◆ **WORK INSTRUCTION**
From the listing below, set down exactly the lines between the one holding "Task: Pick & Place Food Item" and the one holding "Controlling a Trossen", inclusive. No other line is wanted.

◆ **EXERCISE INPUT**
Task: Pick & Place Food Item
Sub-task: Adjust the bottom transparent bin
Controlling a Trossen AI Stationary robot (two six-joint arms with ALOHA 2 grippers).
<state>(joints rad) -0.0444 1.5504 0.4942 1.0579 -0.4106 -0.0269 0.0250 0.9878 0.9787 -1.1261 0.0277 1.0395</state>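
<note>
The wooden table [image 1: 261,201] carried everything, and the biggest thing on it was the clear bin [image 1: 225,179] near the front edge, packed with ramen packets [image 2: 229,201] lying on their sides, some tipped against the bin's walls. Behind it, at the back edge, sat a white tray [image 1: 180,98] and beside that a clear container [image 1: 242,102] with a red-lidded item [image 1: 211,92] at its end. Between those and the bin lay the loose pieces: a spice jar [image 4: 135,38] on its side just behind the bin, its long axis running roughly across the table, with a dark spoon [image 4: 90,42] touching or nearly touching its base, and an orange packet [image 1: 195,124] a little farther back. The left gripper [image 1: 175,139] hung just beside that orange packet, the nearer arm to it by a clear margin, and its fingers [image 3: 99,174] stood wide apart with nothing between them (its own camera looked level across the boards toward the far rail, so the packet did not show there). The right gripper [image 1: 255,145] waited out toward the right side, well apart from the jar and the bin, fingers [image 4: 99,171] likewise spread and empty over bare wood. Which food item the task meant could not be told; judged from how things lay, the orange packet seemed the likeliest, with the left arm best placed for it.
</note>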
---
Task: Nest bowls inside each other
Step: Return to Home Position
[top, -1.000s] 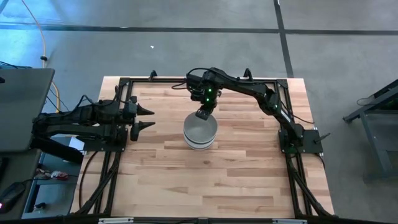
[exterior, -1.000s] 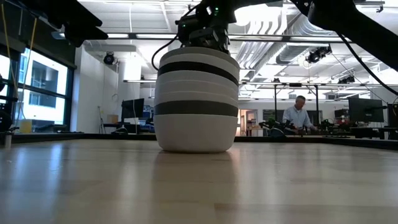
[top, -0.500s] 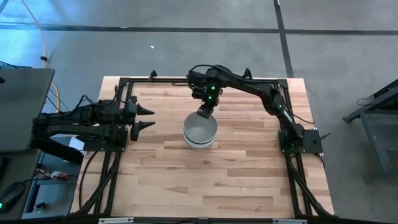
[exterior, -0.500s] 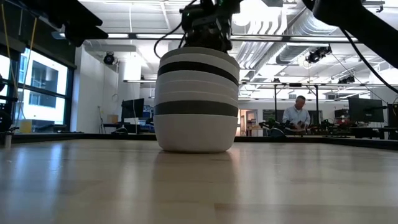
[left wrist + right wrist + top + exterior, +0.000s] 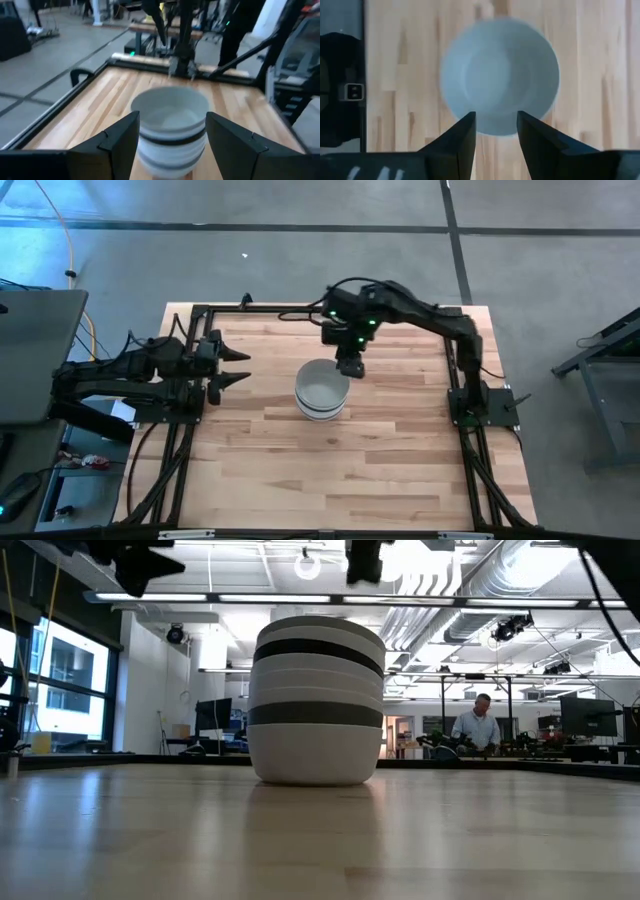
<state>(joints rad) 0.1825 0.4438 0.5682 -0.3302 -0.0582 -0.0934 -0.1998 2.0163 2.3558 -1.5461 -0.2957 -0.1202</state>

◆ **TASK SOLUTION**
Task: Pick & Place Food Item
Sub-task: Adjust the bottom transparent bin
Controlling a Trossen AI Stationary robot (two six-joint arms with ALOHA 2 grippers).

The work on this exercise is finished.